PROBLEM TO SOLVE:
Going line by line through the entries below, note each one with "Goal", then report how many there are and nothing else.

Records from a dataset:
※

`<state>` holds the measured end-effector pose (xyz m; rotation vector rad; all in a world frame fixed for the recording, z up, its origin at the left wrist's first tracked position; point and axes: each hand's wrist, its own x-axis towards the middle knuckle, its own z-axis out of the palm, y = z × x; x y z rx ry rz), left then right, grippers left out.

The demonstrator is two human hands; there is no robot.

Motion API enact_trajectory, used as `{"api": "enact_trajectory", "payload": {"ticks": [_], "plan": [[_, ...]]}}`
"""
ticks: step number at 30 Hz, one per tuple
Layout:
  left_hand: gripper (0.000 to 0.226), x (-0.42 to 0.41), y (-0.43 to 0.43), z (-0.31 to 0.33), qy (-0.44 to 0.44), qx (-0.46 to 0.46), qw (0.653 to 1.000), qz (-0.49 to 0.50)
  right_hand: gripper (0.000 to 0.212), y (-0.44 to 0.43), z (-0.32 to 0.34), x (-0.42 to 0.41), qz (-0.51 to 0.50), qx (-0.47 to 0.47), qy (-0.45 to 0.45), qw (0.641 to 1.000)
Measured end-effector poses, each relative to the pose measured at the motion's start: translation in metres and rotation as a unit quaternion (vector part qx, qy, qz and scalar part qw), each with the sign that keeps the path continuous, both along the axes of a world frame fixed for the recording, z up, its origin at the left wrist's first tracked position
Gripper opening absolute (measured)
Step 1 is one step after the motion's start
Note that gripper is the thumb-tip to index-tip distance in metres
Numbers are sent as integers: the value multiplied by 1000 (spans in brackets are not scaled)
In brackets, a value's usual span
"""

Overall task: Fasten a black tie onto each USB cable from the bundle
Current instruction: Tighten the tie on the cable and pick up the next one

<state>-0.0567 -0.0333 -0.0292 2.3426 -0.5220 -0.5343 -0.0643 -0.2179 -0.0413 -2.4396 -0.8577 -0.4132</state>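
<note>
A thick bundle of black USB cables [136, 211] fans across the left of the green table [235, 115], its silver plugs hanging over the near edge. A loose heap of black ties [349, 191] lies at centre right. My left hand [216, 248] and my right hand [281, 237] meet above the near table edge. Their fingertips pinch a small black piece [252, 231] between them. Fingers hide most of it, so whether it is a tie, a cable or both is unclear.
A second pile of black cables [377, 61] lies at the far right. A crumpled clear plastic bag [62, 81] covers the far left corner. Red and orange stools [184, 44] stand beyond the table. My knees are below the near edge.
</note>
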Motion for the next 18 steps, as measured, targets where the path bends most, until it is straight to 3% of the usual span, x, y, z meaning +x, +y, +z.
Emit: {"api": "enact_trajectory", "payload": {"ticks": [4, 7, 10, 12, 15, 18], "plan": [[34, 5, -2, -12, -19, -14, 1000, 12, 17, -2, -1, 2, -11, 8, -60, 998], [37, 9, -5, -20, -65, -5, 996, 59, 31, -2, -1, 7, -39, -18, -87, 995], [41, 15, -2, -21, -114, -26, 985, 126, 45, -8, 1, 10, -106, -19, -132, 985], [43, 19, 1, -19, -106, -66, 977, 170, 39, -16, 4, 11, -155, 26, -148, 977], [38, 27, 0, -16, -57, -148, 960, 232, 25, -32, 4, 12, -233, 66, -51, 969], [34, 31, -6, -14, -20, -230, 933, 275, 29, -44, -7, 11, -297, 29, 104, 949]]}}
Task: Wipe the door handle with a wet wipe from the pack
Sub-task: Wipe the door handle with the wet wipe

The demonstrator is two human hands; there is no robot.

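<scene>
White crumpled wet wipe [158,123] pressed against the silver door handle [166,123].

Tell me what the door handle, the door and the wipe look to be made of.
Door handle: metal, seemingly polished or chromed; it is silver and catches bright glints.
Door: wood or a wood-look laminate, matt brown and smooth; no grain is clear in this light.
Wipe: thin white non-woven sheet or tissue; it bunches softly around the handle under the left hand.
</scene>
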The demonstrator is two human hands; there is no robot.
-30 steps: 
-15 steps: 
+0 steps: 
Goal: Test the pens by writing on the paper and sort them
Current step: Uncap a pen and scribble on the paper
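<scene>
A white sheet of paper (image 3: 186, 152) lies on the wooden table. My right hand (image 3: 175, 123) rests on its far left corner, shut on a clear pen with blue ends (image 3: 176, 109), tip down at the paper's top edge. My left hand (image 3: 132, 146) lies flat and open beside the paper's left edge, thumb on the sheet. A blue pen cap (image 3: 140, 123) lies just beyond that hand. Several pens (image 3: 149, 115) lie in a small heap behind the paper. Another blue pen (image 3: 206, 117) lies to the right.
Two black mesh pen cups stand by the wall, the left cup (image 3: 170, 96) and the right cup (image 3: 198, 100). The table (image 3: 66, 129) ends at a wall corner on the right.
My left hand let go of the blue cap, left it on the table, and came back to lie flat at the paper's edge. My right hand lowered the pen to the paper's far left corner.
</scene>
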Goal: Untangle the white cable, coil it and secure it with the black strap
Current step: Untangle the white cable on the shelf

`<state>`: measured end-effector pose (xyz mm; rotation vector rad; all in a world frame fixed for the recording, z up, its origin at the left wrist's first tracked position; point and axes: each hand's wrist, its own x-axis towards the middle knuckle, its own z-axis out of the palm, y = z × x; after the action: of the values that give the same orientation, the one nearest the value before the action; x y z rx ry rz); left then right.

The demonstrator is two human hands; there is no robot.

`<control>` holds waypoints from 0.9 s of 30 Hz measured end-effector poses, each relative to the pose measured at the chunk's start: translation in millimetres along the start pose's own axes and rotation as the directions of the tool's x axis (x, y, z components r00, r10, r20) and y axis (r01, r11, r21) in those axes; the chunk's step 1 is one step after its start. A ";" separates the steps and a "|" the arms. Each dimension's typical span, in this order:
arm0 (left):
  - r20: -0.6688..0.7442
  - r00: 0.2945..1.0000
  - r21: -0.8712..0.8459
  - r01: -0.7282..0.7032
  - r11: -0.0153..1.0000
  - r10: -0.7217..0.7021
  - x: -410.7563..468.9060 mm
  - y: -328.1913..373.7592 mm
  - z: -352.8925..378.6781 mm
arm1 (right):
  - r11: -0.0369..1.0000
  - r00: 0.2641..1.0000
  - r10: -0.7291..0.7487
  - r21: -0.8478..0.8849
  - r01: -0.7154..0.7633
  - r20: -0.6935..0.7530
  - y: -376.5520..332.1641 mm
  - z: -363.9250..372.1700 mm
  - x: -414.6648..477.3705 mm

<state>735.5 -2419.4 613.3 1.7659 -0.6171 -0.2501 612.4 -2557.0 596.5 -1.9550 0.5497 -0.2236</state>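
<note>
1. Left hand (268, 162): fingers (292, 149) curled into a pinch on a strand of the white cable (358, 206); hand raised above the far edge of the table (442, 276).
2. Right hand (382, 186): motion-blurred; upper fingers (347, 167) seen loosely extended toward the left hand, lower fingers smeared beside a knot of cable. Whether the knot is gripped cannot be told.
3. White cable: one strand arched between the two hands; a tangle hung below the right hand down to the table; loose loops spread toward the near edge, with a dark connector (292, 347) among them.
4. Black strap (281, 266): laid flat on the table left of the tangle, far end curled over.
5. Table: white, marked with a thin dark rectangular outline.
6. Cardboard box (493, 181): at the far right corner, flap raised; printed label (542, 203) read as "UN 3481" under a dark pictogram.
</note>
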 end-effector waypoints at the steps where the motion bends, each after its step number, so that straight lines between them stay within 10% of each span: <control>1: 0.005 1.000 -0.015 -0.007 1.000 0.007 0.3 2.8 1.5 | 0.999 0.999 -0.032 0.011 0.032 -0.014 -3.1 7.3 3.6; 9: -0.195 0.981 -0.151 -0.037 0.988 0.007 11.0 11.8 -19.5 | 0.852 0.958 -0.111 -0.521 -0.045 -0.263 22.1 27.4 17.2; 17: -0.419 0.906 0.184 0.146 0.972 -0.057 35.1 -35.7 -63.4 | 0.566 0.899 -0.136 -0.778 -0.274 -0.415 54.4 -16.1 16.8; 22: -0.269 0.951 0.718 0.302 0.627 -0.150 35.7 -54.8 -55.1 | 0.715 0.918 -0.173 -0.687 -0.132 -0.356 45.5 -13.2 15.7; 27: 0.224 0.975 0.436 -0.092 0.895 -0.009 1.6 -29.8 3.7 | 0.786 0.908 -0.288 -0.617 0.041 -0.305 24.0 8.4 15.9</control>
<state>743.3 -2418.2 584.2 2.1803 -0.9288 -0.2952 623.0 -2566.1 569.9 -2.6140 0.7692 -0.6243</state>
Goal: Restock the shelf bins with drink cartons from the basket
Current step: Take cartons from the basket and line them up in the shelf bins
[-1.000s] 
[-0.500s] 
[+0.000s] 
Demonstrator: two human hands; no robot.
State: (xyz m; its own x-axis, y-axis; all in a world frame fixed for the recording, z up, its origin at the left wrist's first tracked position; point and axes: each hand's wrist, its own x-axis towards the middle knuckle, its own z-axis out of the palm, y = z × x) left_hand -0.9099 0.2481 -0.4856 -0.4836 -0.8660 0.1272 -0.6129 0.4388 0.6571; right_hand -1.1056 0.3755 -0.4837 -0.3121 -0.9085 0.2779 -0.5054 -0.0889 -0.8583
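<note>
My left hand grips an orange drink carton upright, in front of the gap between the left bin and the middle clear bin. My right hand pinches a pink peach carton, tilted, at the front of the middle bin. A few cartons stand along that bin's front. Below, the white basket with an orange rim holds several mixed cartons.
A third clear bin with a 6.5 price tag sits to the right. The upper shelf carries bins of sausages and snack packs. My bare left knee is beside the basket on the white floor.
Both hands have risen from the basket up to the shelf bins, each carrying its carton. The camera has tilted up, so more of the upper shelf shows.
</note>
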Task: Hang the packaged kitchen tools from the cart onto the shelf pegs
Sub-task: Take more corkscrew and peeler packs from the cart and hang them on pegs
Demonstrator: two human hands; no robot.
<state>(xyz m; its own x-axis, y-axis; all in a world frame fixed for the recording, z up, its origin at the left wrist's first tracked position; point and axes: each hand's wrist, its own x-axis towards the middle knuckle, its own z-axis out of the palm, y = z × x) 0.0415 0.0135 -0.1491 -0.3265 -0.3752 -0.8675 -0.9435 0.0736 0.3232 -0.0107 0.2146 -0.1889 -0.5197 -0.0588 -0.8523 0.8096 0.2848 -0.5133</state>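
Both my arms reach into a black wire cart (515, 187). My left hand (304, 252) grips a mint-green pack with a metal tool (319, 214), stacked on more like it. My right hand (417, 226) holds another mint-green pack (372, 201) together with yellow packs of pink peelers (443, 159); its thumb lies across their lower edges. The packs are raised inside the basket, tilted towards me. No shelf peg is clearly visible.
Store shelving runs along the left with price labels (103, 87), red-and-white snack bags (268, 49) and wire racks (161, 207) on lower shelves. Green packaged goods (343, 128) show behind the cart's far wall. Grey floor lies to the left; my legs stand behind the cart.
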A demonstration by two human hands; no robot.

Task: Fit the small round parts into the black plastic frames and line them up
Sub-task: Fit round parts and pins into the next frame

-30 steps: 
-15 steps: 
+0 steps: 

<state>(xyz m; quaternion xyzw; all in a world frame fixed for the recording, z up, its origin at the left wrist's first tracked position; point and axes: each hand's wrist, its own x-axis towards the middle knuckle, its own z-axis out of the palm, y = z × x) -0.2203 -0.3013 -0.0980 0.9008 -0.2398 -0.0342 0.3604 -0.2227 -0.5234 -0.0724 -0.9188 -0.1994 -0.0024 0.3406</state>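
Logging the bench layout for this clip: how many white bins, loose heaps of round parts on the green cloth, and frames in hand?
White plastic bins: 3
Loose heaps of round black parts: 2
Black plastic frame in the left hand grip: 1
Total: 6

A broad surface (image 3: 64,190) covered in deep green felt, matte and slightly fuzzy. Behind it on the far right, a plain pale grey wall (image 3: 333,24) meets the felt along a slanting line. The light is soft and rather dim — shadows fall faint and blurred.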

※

WRITTEN ANSWER:
3